Fondateur et représentant majeur du mouvement littéraire de la négritude — avec Léopold Sédar Senghor et Léon-Gontran Damas —, anticolonialiste résolu, il mène en parallèle une carrière politique en tant que député de la Martinique et maire de Fort-de-France durant cinquante-six années consécutives, de 1945 à 2001.
Il est l’époux de Suzanne Roussi-Césaire.
Le crayon de Dieu lui-même n'est pas sans gomme.
Ma bouche sera la bouche des malheurs qui n'ont pas de bouche, ma voix la liberté de ceux qui s'affaissent au cachot.
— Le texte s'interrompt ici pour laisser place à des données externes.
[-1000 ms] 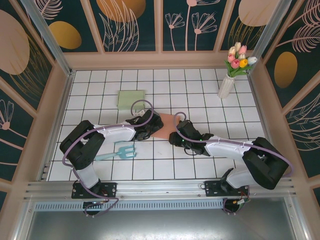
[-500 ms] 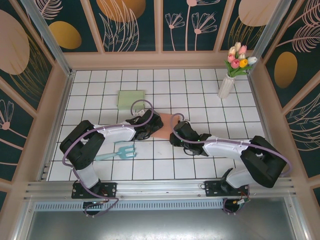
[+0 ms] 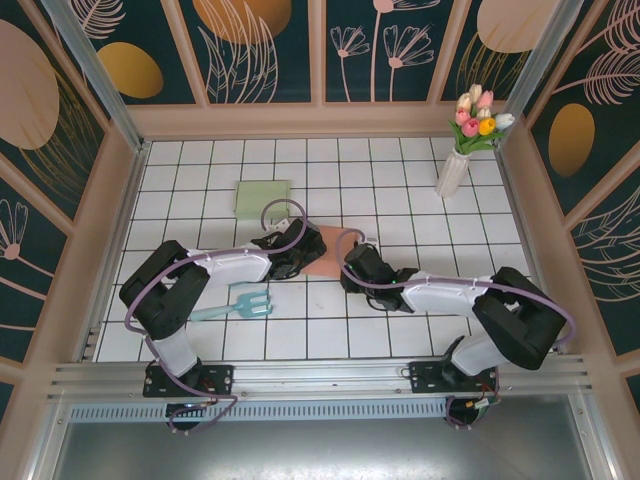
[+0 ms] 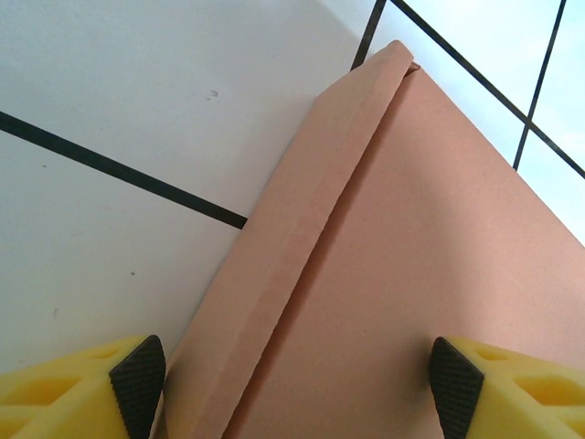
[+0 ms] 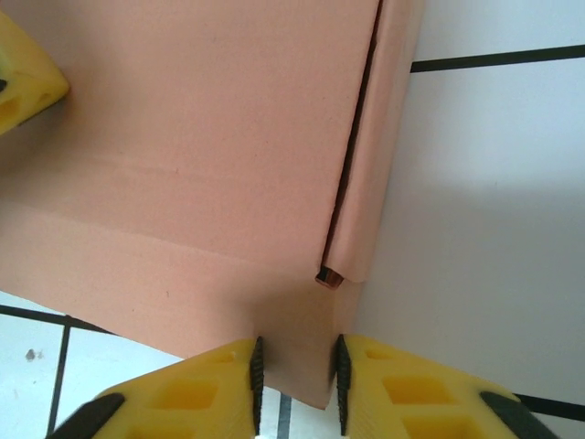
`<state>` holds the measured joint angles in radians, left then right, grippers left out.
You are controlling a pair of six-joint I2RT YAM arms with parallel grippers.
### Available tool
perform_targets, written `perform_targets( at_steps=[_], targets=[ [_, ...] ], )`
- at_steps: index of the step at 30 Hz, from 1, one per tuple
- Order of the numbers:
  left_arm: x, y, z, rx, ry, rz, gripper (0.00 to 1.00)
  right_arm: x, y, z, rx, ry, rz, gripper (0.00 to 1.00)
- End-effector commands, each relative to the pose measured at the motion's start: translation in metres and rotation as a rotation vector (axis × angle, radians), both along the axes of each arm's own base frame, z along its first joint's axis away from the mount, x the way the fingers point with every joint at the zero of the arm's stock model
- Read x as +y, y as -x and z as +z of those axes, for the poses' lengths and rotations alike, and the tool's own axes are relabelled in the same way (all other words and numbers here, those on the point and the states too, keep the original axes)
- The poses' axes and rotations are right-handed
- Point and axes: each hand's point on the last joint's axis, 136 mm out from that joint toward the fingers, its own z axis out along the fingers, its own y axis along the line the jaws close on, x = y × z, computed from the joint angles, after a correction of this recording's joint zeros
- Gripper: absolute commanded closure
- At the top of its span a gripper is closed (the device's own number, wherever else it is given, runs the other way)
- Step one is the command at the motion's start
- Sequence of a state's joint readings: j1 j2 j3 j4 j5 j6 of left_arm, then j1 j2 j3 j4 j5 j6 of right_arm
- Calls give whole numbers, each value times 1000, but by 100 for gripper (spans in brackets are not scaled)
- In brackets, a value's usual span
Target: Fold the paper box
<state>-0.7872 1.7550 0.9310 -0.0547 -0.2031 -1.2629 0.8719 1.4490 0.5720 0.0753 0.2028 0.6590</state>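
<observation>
The paper box [image 3: 328, 256] is a flat salmon-pink cardboard sheet lying on the white tiled table. My left gripper [image 3: 306, 251] rests over its left side. In the left wrist view its jaws [image 4: 297, 377] stand wide open, straddling the folded-over left flap [image 4: 302, 229] and the panel [image 4: 430, 247]. My right gripper [image 3: 352, 264] is at the sheet's near right corner. The right wrist view shows its jaws [image 5: 295, 377] narrowed, still apart, with the corner of the near flap [image 5: 297, 329] between the pads. The right side flap [image 5: 384, 137] lies folded inward. A yellow finger [image 5: 26, 80] of the left gripper shows at that view's top left.
A pale green flat pad [image 3: 262, 197] lies behind the left arm. A teal toy rake [image 3: 240, 303] lies near the left arm's elbow. A white vase of tulips [image 3: 458, 165] stands at the back right. Wooden walls enclose the table.
The right gripper has slid left onto the sheet's near right corner, and its jaws have narrowed. The left gripper and the sheet have stayed put.
</observation>
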Motion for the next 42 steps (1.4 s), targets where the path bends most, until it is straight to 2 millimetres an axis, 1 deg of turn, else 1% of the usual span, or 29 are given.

Une civilisation qui s'avère incapable de résoudre les problèmes que suscite son fonctionnement est une civilisation décadente.
La vérité scientifique a pour signe la cohérence et l'efficacité. La vérité poétique a pour signe la beauté.
La démarche poétique est une démarche de naturation qui s'opère sous l'impulsion démentielle de l'imagination.
Tous les hommes ont mêmes droits... Mais du commun lot, il en est qui ont plus de pouvoirs que d'autres. Là est l'inégalité.
Chez moi, il n'y a jamais d'emprisonnement dans une identité. L'identité est enracinement. Mais c'est aussi passage. Passage universel.
La connaissance poétique est celle où l'homme éclabousse l'objet de toutes ses richesses mobilisées.
L'homme de culture doit être un inventeur d'âmes.